When it comes to PHM, all the three parties are on the same page. Patients strive to better their health and avoid incidents, providers are eager to offer early detection and prevention for at-risk patients to reduce costs, and payers wish to reduce the number of payments through enhanced risk detection in patient cohorts.
The main problem is to make sure all parties clearly understand their benefits. Patient education, seminars for employees, and meetings with key payers may be of help.
PHM: a broader picture
PHM is applicable not only to clinics. With the present industry focus on prevention over hospitalization, it makes sense to go the extra mile and ensure that certain data is available at a larger scale. This can be solved with a health information exchange (HIE). It collects data on patients over a region and lets medical professionals from different locations access it via a single API. Thanks to such solutions, medics can analyze populations, stratify them by risks, and plan interventions.

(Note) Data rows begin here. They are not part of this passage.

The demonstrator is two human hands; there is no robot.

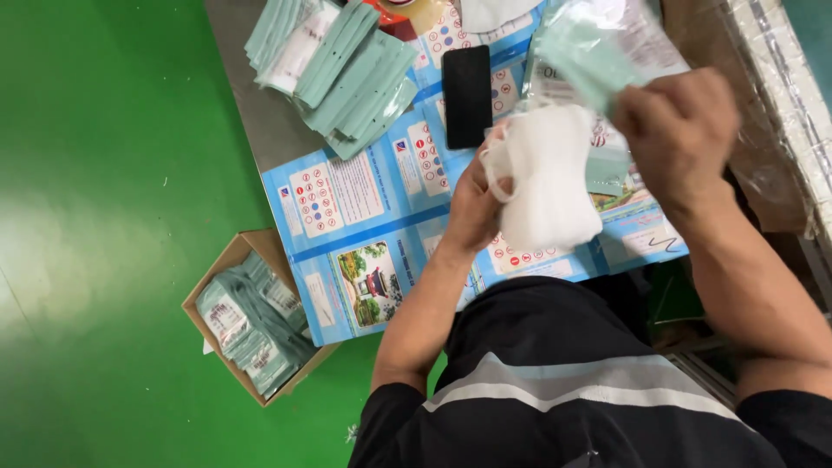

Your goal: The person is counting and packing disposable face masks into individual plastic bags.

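Observation:
My left hand (472, 204) grips a folded wad of white gauze (546, 173) over the table, fingers curled around its left edge. My right hand (680, 130) is closed on a clear plastic packet with a pale green insert (589, 43), held just above and to the right of the gauze. The two hands are close together, the packet's lower end meeting the top of the gauze. Part of the packet is hidden behind my right hand.
A blue printed sheet (364, 217) covers the grey table (260, 121). A black phone (467, 95) lies on it. A heap of green packets (347, 69) sits at the far left. A cardboard box (230, 260) with packets stands on the green floor (104, 217).

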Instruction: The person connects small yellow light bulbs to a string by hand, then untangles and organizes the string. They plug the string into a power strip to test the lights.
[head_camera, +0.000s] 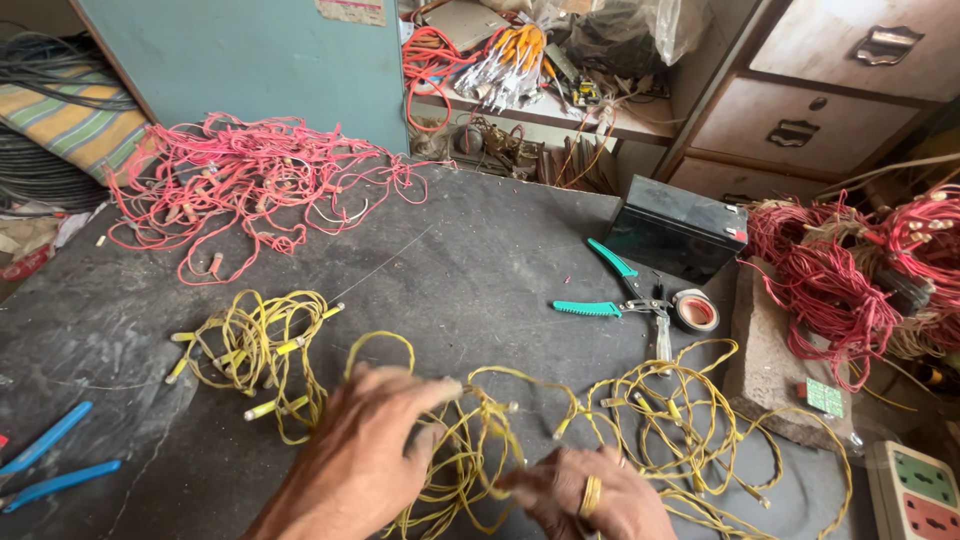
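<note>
Head view shows the left hand (365, 460) and right hand (590, 495) both pinching strands of the yellow wire tangle (480, 440) low on the dark bench (480, 240), where a hard tug could, I judge, tighten knots or snap small bulbs.

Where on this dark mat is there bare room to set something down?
Bare mat lies between the red wire pile, the yellow wire and the green-handled pliers. It is crowded near both hands and at the right by the black box.
</note>
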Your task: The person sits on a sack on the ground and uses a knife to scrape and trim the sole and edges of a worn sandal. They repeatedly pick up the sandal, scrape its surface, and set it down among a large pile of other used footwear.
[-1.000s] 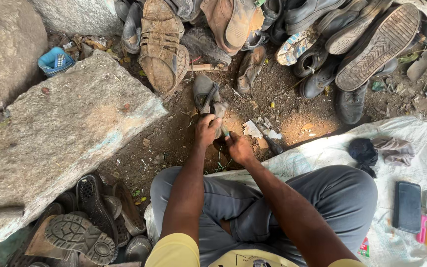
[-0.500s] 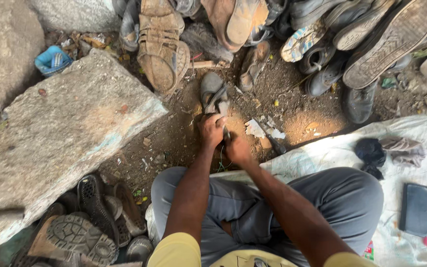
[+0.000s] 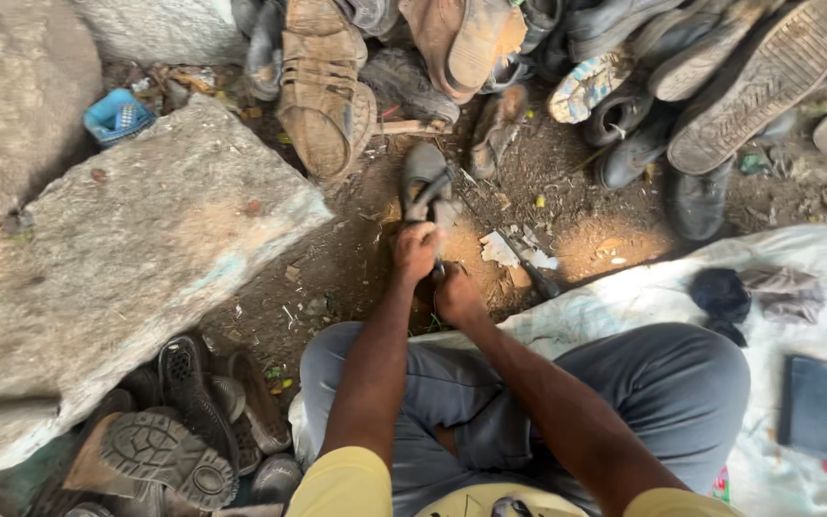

However, in this case, some factors that impact health, such as social ones, go ignored. While medics unanimously recognize their importance for patient outcomes, they can hardly gain access to them. EHRs collect data pertinent to patients’ health only, leaving aside the data on food habits, smoking, and more. Clinicians have only one way to get this data—personal interviews with patients, which means extra time and crammed schedules.
Fortunately, PHM can help here too. This is what the Indiana Network for Population Health, deployed in 2020, does. The tool collects social determinants of health (SDOH) data across multiple sources and links it to patients’ clinical data stored in the HIE. As a result, doctors get full access to information on individuals and patient populations and are able to provide better prevention or timely intervention at a lower cost.
Now as we’ve looked at PHM and the software required to facilitate it, it’s time to answer the key question: is it worth going for? It absolutely is. Population health management assists with delivering personalized care to high-risk individuals, preventing relapses timely and improving care outcomes. It also allows caregivers to fine-tune their resource management and lower costs. As for the software, it significantly speeds up analytics and care administration.
Deploying PHM solutions across a large territory enables clinicians to analyze the information on patients coming from many sources, not only EHRs. What’s more, with the growth of adoption rates, the instances of medical data loss will gradually disappear for good.